Justice League Made Aquaman Even Worse By Merging Him With Cyborg

Justice League Made Aquaman Even Worse By Merging Him With Cyborg

In DC Comics’ Justice League, neither Aquaman nor Cyborg are the most popular heroes. However, combining the two didn’t do either of them any favors. Instead of improving the character, making them a single hero just made them utterly absurd, as seen in Superman/Batman #60.

The Justice League and the Teen Titans have had overlapping members, but on occasion DC will take its iconic heroes and villains and combine them into new iterations. This series created hybridized versions of Brainiac and Catwoman, as well as Joker and Lex Luthor. While some hybrids work, quite a few don’t, including Doomstroke – a combination of Deathstroke and Doomsday. Likewise, an Aquaman and Cyborg pairing does no favors to either hero.

Superman/Batman #60 has the creative team of Michael Green, Mike Johnson, Francis Manapul, Brian Buccellato, Rob Leigh, Adam Schlagman, and Eddie Berganza. The series combines the Justice League with the Teen Titans, creating the Justice Titans. One of the team’s heroes is Aquaborg, also known as Arthur Stone. The initial idea already seems rather strange considering water and electronics don’t tend to mesh well. The execution makes the concept even worse, turning Aquaman and Cyborg into a walking robotic aquarium that seemingly would only be able to function on land.
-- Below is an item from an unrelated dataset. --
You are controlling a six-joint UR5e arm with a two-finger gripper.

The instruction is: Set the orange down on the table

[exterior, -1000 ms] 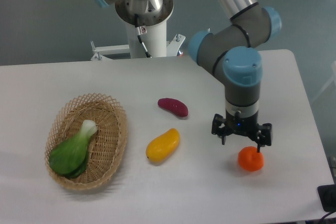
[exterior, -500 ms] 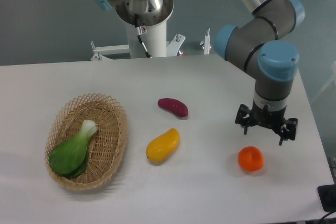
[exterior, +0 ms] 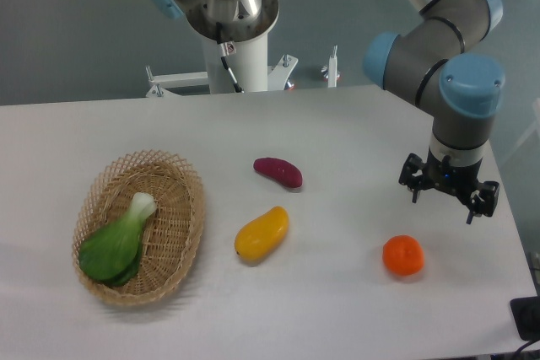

Justice League Made Aquaman Even Worse By Merging Him With Cyborg

Aquaborg has a robotic exterior that encloses his human body. Instead of being part-man part-robot like Cyborg, he is all-man and all-robot simultaneously. This seems necessary due to the presence of water being held within the robotic casing. Aquaborg takes Aquaman’s ability to control water and limits it by forcing him to exist within water perpetually. He can still control water, but he shoots it out via holes in his hands. He can also shape it outside of his robotic body, frequently giving it the shape of a fist to grasp or punch his foes. He isn’t used very often and only appears within this series, which may be for the best. His abilities appear very limited compared to what Aquaman and Cyborg can typically do on their own. He has a clunky design and doesn’t seem like he’d be as effective a hero as his original counterparts.

Aquaman is often made into a joke by his ability to talk to fish and his terrible scent, but making him have to live in his own water tank really submerges the character to terrible levels. Cyborg is less of a joke, though he can’t salvage Aquaman’s reputation or make him any cooler in this instance. This is a pairing that shouldn’t have happened – similar to the Beast Boy/Hawkman combo that results in Hawkbeast. In fact, shifting up just these two pairings would have been a much more promising idea. DC could have matched Aquaman with Beast Boy, allowing him to not just control water, but also to transform into aquatic creatures in battle. It would have unlocked an additional power instead of limiting the ones he has. The same is true of Cyborg, who could have been granted the gift of flight with bionic wings if paired with Hawkman. As it stands, Aquaman and Cyborg are part of one of DC’s worst hero mash-ups within this iteration of the Justice League – and others.